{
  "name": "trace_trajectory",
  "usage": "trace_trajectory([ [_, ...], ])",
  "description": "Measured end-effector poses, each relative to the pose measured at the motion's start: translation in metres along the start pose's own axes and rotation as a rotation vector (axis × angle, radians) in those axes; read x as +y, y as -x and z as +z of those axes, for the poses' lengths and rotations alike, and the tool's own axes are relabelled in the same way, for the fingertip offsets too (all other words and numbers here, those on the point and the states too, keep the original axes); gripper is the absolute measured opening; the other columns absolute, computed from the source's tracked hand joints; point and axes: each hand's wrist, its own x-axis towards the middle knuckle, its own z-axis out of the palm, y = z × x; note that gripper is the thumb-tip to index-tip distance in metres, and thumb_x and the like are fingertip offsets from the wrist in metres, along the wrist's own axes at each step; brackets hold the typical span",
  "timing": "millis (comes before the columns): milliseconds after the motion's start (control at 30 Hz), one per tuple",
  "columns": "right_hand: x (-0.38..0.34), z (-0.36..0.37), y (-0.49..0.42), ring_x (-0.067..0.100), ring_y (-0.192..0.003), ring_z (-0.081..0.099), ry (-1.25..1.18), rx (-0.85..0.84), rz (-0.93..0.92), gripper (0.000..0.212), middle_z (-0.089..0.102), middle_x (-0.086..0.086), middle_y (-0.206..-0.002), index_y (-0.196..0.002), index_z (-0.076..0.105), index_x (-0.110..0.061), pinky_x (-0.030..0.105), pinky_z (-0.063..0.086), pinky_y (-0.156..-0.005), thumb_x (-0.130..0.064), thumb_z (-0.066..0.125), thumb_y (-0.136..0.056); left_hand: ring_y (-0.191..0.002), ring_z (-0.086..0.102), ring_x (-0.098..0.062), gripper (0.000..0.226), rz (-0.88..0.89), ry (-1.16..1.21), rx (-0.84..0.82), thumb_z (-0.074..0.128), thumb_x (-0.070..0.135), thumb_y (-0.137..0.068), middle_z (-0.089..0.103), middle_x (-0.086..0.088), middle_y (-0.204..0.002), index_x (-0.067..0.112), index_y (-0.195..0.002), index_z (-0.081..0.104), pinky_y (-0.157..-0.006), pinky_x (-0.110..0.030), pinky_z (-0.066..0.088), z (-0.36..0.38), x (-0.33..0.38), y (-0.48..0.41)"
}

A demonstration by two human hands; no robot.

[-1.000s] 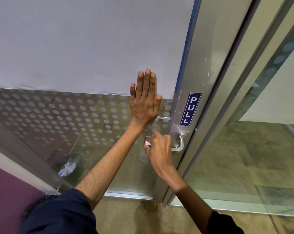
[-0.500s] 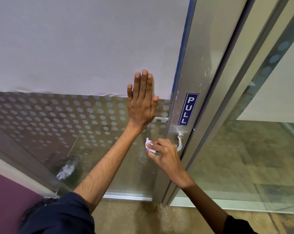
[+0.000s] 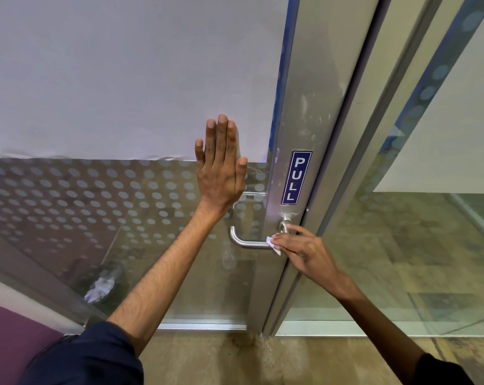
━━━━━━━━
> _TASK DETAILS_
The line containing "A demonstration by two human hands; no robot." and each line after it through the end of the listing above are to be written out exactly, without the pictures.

> _SOLUTION TO THE PROBLEM_
A demonstration by two human hands; no robot.

[-1.000s] 
[-0.500s] 
[+0.000s] 

This exercise is now finished.